**Task requirements:** Some lines in the listing hold the word "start". Return each of them.

**Information provided:**
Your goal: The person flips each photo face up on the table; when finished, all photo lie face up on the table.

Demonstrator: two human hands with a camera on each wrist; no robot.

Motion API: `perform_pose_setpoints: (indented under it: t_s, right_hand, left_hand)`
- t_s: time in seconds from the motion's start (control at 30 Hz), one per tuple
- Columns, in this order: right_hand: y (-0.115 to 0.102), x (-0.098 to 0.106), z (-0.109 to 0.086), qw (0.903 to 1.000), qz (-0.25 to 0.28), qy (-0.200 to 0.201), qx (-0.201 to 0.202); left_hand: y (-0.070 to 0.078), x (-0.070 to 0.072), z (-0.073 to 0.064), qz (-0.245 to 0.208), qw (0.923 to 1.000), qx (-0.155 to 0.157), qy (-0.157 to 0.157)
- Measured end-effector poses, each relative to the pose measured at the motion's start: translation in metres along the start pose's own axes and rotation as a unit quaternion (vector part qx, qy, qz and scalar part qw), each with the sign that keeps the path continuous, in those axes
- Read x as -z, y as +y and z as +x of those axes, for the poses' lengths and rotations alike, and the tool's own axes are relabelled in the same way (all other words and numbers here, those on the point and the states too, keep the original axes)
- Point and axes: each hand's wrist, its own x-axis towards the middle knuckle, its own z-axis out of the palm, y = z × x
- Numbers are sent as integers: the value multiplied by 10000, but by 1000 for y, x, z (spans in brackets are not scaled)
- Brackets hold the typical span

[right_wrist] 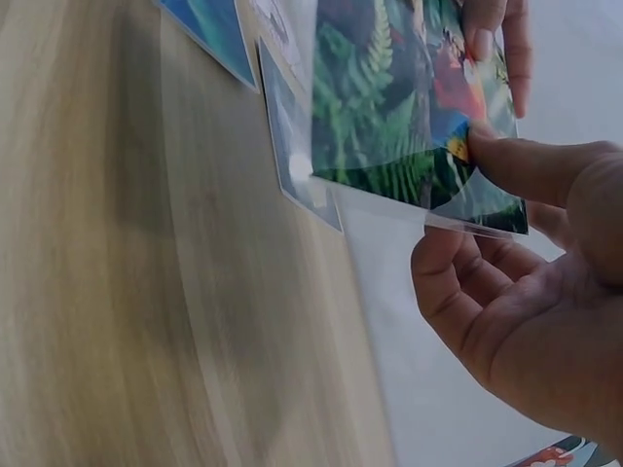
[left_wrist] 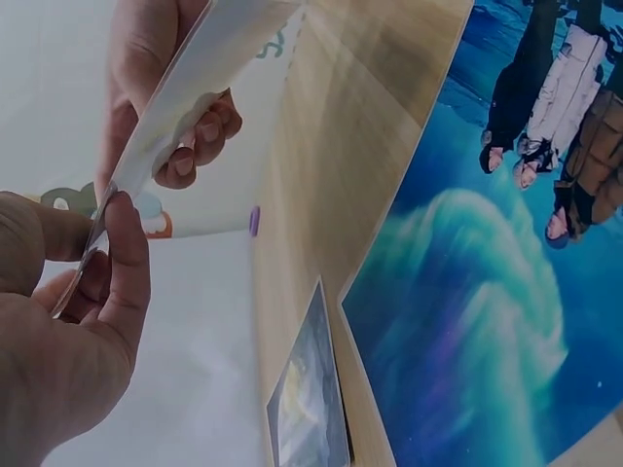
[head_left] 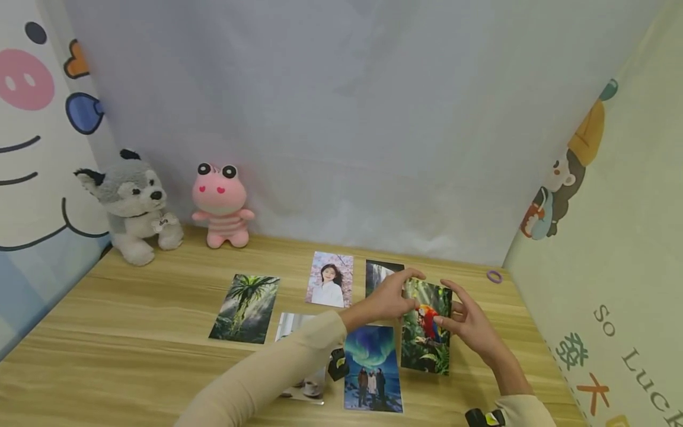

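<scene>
A parrot photo (head_left: 425, 350) with a clear plastic border is held above the right part of the table. My left hand (head_left: 385, 299) pinches its left edge near the top. From the other side, my right hand (head_left: 472, 323) grips it, thumb on the printed face and fingers behind. The left wrist view shows the pale back of the photo (left_wrist: 209, 68) and the left thumb and fingers (left_wrist: 127, 263) closed on its edge. Below the hands lies an aurora photo (head_left: 373, 365) with several people. A waterfall photo (head_left: 376, 276) is partly hidden behind my left hand.
A portrait photo (head_left: 331, 279) and a hanging-plant photo (head_left: 246, 308) lie to the left. My left sleeve covers part of a photo with a cup (head_left: 312, 388). A husky plush (head_left: 139, 207) and a pink plush (head_left: 222, 207) sit at the back left; a purple ring (head_left: 494, 276) lies back right.
</scene>
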Motion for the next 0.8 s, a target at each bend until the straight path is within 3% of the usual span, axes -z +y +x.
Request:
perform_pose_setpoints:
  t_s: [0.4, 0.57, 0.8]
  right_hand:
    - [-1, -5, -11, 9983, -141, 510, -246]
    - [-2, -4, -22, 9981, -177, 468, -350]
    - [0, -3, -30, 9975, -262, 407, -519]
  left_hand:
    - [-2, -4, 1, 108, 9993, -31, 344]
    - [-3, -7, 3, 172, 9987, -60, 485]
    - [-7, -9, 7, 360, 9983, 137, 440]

**The completed task:**
- t_s: time in seconds from the motion's start (control at 30 Hz), one per tuple
- Measured end-effector poses, each relative to the pose measured at the motion's start: translation in metres along the start pose's own axes and rotation as a unit quaternion (vector part qx, qy, qz and scalar part qw), each with the sign that keeps the path continuous, in those axes

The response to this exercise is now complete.